Nove detidos em Paris, suspeitos de integrar uma rede de fraude na bilheteira do Louvre. A operação ocorreu nesta terça-feira, no âmbito de uma investigação que aponta para atividades ao longo de cerca de uma década, com prejuízos estimados em 10 milhões de euros. A confirmação foi feita pelo Ministério Público francês ao Le Parisien.

Entre os detidos figuram dois funcionários do Louvre e guias turísticos, incluindo a pessoa considerada a principal responsável pela organização. A investigação arrancou em Dezembro de 2024, após o museu apresentar uma queixa-crime contra um casal de guias por reutilização de bilhetes para vários visitantes.

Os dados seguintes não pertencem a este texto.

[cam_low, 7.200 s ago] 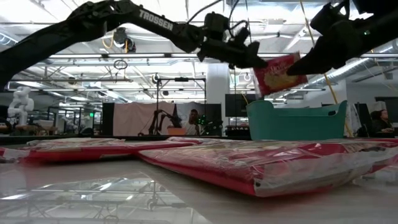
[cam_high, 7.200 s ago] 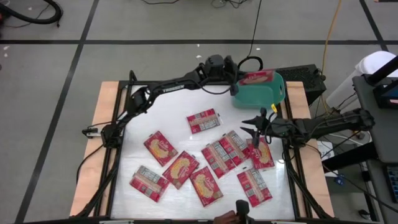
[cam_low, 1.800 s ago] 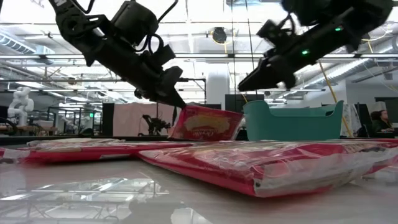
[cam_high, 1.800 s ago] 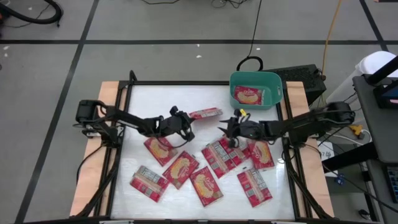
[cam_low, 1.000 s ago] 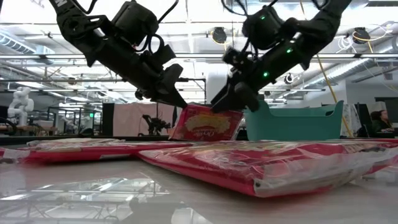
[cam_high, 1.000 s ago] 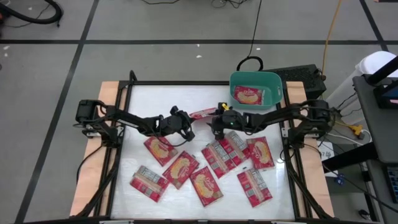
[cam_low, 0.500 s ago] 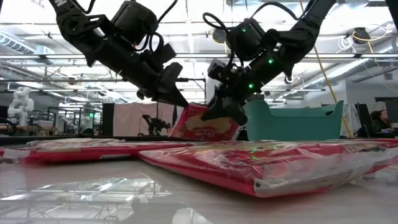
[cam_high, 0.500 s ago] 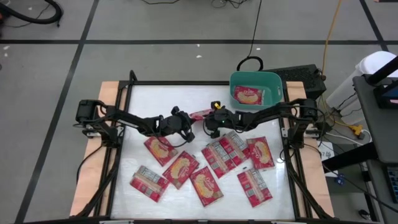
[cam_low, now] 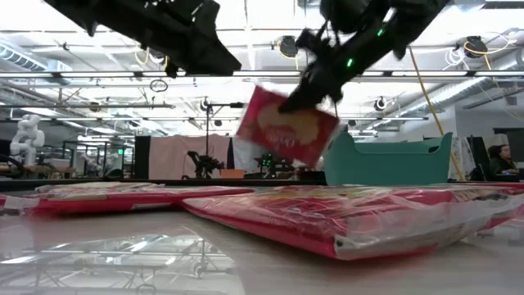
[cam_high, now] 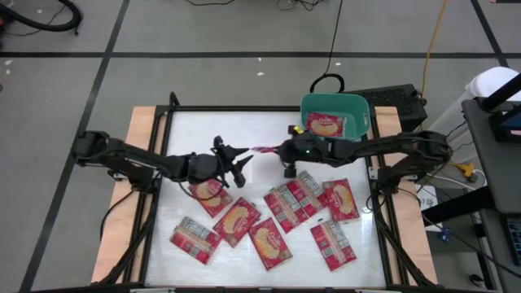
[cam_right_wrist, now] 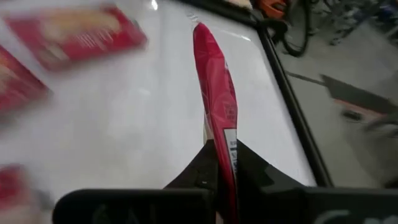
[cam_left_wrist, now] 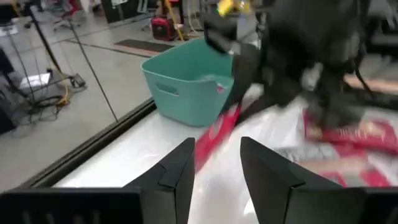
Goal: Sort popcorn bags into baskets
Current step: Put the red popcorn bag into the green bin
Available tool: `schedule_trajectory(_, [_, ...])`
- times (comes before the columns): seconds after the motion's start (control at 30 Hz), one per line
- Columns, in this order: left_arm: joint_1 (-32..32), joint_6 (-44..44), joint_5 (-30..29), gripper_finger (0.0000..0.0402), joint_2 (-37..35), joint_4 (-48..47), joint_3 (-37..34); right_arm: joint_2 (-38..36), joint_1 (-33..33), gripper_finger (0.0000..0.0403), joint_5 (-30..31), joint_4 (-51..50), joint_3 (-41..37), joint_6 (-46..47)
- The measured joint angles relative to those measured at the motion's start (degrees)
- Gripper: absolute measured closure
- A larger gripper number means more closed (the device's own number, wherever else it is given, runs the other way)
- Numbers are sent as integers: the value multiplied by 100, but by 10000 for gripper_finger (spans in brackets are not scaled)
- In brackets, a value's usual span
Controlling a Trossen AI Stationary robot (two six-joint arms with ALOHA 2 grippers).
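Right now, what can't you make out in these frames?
- Basket contents: low view shows only its outer wall; high view shows one bag.
- Held popcorn bag: edge-on in the right wrist view, print unreadable.
- Left gripper: its tips leave the low view's top edge.

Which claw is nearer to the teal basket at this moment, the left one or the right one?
The right. The right claw holds a popcorn bag a short way from the teal basket. The left claw is open and farther from it, toward the table's middle.
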Motion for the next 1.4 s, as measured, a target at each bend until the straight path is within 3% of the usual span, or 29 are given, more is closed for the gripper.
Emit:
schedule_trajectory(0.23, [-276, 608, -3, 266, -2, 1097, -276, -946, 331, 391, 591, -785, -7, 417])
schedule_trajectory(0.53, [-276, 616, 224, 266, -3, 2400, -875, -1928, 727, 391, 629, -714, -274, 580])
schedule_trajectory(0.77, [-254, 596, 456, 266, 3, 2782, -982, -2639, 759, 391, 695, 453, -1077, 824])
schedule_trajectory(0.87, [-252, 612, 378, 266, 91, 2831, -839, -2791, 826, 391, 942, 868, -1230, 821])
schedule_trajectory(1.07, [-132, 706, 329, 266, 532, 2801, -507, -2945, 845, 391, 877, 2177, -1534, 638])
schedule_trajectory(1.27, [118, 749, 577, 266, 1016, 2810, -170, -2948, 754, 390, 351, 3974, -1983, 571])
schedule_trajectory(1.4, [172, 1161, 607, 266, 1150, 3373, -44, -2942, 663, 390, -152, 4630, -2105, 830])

As autoridades indicam que as fichas de videovigilância confirmam a prática, com escutas a sugerir suborno de funcionários para evitar a verificação de bilhetes. A operação apanhou também cúmplices entre colaboradores do museu, segundo o Le Parisien.

Desenvolvimento

O montante apreendido em dinheiro supera 950 mil euros, com outros 486 mil euros distribuídos por várias contas bancárias. A rede terá realizado cerca de 20 visitas guiadas diárias ao Louvre durante dez anos, com parte dos fundos desviados a investimentos em património imobiliário em França e no Dubai.

Segundo o Le Parisien, as autoridades suspeitam que o esquema também ocorreu no Palácio de Versalhes, ampliando o âmbito da fraude na bilheteira de monumentos. O Louvre afirma estar a reforçar o combate a fraudes com um plano estruturado e medidas de prevenção adicionais.